◆ What is required:
Give the whole listing again, exactly as written.

◆ Supplied information:
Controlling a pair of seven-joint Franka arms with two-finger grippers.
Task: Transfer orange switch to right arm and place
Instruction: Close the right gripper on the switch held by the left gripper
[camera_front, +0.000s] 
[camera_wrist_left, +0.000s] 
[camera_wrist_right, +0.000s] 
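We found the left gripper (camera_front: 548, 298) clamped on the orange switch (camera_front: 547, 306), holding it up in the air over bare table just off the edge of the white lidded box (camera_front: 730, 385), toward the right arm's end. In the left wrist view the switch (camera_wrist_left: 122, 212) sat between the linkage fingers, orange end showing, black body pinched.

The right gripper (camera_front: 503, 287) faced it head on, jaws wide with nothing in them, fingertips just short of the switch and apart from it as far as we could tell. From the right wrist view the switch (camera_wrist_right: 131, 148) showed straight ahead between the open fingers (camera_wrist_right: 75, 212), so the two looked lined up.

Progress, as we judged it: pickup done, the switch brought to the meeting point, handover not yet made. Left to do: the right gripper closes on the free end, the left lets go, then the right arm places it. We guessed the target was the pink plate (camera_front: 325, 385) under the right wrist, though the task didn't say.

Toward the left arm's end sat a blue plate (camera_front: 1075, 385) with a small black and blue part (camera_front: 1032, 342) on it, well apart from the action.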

◆ Answer space:
Controlling a pair of seven-joint Franka arms with two-finger grippers.
Task: Transfer orange switch to right arm and place
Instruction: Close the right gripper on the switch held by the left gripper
[camera_front, +0.000s] 
[camera_wrist_left, +0.000s] 
[camera_wrist_right, +0.000s] 
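We found the left gripper (camera_front: 548, 298) clamped on the orange switch (camera_front: 547, 306), holding it up in the air over bare table just off the edge of the white lidded box (camera_front: 730, 385), toward the right arm's end. In the left wrist view the switch (camera_wrist_left: 122, 212) sat between the linkage fingers, orange end showing, black body pinched.

The right gripper (camera_front: 503, 287) faced it head on, jaws wide with nothing in them, fingertips just short of the switch and apart from it as far as we could tell. From the right wrist view the switch (camera_wrist_right: 131, 148) showed straight ahead between the open fingers (camera_wrist_right: 75, 212), so the two looked lined up.

Progress, as we judged it: pickup done, the switch brought to the meeting point, handover not yet made. Left to do: the right gripper closes on the free end, the left lets go, then the right arm places it. We guessed the target was the pink plate (camera_front: 325, 385) under the right wrist, though the task didn't say.

Toward the left arm's end sat a blue plate (camera_front: 1075, 385) with a small black and blue part (camera_front: 1032, 342) on it, well apart from the action.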

No other output belongs to this answer.